I won't kid you here. I am not expecting miracles. I am not ruling them out either. This is one of the places where one has to be a "realistic optimist." I try to keep hope alive without crossing the line of delusion. It has gotten me this far and I hope for a bit more.

So, that's the news from the still frozen north. It's snowing outside the window, but I know warmer weather is coming.

Tuesday, February 26, 2008

The Reflection of Envy

I had something truly remarkable happen to me today.

I had run into the local natural foods store on the way home from picking up my daughter at school. My head was full of the usual thoughts and worries that seem to make up my running sound track these days - will the doctor call with the test results, how will the falling real estate values affect my plans to move and remodel my mother's house up north, will my house sell, how can I fill out my daughter's FAFSA (financial aide application) without having my taxes done, do we have enough groceries, and on and on. Because my daughter had to work and because I only needed a few things, I quickly rushed through the store putting the necessary items into a basket and queuing up in line at the cash register.
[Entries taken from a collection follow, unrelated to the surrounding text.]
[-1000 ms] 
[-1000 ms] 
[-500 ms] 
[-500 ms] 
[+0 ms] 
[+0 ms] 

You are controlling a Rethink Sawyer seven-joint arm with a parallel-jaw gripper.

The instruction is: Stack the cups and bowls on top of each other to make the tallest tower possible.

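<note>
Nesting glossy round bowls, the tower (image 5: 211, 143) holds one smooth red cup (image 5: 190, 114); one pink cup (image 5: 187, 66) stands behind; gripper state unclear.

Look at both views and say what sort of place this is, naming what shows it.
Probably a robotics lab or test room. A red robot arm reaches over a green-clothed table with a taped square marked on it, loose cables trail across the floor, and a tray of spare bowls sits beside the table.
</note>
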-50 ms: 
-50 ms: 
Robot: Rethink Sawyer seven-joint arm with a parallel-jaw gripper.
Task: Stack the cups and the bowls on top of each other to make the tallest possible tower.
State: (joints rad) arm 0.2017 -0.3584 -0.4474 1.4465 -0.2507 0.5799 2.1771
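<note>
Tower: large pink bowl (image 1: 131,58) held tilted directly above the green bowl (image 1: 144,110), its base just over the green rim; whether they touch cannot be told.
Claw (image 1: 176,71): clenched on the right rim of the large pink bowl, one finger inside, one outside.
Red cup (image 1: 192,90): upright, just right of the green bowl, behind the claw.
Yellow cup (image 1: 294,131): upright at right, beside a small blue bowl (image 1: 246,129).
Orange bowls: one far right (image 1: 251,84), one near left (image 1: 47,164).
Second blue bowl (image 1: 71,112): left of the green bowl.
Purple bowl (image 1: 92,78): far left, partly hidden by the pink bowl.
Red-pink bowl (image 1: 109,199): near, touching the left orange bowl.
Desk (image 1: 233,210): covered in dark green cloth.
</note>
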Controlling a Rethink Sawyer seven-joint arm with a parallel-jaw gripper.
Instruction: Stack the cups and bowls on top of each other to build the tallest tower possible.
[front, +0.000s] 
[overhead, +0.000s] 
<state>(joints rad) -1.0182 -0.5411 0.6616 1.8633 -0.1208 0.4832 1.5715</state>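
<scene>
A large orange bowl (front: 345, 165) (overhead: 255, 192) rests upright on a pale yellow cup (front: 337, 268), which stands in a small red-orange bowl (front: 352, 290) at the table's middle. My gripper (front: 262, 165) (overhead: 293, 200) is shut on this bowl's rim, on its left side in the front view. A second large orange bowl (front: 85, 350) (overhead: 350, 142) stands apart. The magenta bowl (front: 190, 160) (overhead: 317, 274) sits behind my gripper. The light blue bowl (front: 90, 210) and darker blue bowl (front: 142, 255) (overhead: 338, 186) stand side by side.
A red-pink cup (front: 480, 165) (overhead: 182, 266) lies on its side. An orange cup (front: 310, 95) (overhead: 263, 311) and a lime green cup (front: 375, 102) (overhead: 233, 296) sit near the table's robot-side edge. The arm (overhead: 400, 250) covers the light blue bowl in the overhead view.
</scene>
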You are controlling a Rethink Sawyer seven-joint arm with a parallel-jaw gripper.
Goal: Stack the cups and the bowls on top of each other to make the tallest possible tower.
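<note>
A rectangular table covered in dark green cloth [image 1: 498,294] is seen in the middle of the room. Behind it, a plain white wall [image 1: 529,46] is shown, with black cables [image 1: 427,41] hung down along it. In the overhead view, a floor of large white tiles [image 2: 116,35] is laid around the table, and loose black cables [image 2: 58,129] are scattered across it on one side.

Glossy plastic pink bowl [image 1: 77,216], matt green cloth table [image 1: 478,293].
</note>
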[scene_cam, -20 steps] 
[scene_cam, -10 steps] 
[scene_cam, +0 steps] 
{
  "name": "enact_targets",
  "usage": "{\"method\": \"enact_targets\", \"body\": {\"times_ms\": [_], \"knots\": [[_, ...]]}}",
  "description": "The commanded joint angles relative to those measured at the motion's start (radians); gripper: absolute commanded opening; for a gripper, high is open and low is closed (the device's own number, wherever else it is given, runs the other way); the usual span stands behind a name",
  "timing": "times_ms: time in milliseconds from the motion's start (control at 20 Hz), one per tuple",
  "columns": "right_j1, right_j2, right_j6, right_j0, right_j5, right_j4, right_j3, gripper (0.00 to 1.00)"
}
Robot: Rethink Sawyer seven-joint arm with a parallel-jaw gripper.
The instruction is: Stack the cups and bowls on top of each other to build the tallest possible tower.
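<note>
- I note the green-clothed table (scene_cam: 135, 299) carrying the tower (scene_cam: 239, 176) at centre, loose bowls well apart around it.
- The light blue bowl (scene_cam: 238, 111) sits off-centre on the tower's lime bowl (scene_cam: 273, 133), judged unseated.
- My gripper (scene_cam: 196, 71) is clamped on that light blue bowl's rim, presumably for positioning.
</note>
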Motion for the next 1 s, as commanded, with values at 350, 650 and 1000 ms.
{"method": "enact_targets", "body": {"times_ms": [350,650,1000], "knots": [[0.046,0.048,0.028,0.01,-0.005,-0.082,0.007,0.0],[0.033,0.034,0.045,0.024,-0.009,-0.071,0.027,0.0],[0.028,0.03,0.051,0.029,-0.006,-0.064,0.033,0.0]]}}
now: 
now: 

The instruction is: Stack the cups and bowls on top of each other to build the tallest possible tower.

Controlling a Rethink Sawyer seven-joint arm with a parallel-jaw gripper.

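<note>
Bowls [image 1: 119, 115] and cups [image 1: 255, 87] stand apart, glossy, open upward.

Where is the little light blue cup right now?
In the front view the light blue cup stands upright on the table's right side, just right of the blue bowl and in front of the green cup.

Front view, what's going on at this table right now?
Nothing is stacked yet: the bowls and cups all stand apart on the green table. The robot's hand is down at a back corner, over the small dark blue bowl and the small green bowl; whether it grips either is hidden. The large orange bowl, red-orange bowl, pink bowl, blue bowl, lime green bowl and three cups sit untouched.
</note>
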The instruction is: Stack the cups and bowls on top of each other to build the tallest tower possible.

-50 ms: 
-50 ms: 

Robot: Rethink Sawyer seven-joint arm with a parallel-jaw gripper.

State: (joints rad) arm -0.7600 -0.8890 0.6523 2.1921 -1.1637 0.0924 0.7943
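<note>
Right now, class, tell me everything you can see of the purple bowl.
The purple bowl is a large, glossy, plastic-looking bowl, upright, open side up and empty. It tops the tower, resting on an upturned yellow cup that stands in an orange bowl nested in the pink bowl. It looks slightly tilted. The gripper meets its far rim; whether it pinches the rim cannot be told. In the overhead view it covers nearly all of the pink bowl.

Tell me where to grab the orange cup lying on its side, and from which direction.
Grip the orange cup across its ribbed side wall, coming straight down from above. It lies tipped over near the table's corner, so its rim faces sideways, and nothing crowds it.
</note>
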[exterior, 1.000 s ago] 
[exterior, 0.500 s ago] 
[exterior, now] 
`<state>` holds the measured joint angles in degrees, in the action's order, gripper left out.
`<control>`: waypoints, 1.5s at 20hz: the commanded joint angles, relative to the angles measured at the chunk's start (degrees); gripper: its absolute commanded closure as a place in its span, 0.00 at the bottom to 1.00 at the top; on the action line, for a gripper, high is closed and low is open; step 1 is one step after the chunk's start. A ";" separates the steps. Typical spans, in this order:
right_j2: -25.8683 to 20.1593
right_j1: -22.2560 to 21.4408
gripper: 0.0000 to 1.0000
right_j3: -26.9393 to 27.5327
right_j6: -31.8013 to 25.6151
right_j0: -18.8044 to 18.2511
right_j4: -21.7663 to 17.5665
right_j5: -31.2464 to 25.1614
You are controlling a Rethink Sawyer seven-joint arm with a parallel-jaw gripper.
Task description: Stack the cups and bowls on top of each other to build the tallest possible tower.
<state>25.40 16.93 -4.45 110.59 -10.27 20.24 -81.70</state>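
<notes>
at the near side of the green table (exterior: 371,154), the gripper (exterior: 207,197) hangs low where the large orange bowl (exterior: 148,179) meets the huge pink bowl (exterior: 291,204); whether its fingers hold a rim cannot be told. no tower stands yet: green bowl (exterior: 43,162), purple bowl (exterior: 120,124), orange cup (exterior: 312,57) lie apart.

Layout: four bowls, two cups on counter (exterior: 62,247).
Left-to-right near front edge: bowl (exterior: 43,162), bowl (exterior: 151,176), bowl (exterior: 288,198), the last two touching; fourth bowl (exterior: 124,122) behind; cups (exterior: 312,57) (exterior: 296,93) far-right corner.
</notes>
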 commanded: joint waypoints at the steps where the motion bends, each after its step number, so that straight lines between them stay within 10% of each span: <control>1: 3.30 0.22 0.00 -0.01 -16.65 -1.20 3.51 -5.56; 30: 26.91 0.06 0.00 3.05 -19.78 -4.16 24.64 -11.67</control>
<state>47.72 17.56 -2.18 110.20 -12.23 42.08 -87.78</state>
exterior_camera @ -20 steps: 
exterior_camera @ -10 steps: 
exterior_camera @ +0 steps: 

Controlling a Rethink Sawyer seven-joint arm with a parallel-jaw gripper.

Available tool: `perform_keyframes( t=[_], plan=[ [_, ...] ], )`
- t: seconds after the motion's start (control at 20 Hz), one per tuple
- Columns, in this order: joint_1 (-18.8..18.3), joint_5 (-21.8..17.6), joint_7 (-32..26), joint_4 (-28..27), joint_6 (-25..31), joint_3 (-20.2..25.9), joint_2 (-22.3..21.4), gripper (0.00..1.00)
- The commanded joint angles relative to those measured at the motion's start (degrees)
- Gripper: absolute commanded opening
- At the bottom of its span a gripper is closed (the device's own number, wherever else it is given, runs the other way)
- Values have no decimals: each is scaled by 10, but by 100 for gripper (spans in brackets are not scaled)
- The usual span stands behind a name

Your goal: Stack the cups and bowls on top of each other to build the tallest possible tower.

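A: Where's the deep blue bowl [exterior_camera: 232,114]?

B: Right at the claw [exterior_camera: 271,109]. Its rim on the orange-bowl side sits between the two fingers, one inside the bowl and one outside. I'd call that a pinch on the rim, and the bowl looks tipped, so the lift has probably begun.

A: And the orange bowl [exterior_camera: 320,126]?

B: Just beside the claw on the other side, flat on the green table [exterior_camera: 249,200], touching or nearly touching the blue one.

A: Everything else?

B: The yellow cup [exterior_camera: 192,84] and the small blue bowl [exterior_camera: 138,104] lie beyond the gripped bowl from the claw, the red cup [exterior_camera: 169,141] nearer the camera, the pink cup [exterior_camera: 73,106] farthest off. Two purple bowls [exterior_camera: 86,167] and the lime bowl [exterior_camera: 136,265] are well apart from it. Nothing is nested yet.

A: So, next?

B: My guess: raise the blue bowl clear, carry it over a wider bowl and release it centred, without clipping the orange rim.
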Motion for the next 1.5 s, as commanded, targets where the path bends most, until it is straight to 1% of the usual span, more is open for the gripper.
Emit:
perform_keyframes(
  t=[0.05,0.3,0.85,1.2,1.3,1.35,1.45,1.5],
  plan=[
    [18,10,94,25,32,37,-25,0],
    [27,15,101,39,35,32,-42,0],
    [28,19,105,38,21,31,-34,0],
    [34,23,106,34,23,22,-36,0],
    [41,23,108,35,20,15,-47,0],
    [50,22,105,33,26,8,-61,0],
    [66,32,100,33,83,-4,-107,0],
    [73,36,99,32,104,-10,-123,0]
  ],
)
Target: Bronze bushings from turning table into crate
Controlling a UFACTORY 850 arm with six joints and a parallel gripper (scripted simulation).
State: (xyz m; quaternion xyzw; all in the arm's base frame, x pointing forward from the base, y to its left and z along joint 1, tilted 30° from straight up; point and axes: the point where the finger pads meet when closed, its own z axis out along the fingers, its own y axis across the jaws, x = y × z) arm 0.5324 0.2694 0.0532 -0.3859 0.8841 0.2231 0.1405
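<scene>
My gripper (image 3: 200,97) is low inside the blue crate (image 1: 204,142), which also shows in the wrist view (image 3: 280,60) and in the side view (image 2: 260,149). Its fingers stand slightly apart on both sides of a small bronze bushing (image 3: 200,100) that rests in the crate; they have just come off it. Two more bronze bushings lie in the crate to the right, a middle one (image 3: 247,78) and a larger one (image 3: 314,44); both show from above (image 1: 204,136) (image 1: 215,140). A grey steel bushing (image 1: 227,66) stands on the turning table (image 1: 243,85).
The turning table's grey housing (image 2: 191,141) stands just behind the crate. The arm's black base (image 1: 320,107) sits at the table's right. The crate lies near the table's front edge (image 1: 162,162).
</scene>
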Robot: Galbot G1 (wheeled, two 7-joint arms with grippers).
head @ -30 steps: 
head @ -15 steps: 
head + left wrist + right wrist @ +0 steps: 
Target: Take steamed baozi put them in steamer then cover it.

I saw that the clerk was familiar face belonging to a young woman whom I knew nothing about other than the fact that she had been working at this store for some time and had a pretty face and was competent at checking customers through the payment process.

The person in front of me obviously knew her and they chatted as the bill was rung up. The customer asked the clerk how she was and the clerk said enthusiastically, "Great! No, better than great - fantastic!," and I was struck suddenly with the realization that it had been a very long time since I had been able to say the same thing.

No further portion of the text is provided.